→ **REQUIRED WORK**: In the data below, find every line with the word "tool" and copy it out.

→ **STORED DATA**:
*** Block opens ***

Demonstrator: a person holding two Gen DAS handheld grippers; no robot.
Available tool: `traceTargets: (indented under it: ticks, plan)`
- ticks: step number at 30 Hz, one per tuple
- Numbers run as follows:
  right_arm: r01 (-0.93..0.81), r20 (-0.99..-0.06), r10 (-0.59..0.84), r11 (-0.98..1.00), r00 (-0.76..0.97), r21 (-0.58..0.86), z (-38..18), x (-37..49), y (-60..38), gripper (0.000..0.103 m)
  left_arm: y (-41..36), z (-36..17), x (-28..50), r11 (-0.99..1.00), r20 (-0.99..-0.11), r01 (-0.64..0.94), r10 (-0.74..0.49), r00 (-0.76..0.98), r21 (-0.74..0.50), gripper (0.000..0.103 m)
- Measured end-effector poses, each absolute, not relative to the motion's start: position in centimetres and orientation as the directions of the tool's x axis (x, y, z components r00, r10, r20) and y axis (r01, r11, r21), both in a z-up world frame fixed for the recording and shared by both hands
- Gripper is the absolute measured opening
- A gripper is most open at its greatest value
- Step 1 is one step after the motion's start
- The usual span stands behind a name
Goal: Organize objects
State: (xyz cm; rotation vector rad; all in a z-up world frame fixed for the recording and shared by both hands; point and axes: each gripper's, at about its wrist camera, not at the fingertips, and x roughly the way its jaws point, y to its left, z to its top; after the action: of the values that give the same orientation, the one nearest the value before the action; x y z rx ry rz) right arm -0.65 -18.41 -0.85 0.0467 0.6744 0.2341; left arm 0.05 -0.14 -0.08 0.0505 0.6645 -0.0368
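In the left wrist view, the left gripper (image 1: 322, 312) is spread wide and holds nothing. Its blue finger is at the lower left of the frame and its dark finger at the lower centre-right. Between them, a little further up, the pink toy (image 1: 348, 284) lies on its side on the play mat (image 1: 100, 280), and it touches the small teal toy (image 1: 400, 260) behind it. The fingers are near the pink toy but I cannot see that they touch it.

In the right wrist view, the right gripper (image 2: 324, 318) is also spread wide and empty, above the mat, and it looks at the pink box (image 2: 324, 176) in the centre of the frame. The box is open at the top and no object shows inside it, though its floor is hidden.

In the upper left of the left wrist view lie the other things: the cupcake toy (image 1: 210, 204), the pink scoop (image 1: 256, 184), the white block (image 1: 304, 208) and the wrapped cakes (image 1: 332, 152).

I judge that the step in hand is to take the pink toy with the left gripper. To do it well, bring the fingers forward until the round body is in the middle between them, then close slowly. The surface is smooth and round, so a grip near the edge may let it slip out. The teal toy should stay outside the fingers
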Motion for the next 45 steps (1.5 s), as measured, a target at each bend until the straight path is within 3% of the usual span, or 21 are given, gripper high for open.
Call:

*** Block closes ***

→ **ANSWER SECTION**:
Available tool: `traceTargets: (indented under it: ticks, plan)`
- Measured end-effector poses, each absolute, not relative to the motion's start: position in centimetres and orientation as the directions of the tool's x axis (x, y, z components r00, r10, r20) and y axis (r01, r11, r21), both in a z-up world frame fixed for the recording and shared by both hands

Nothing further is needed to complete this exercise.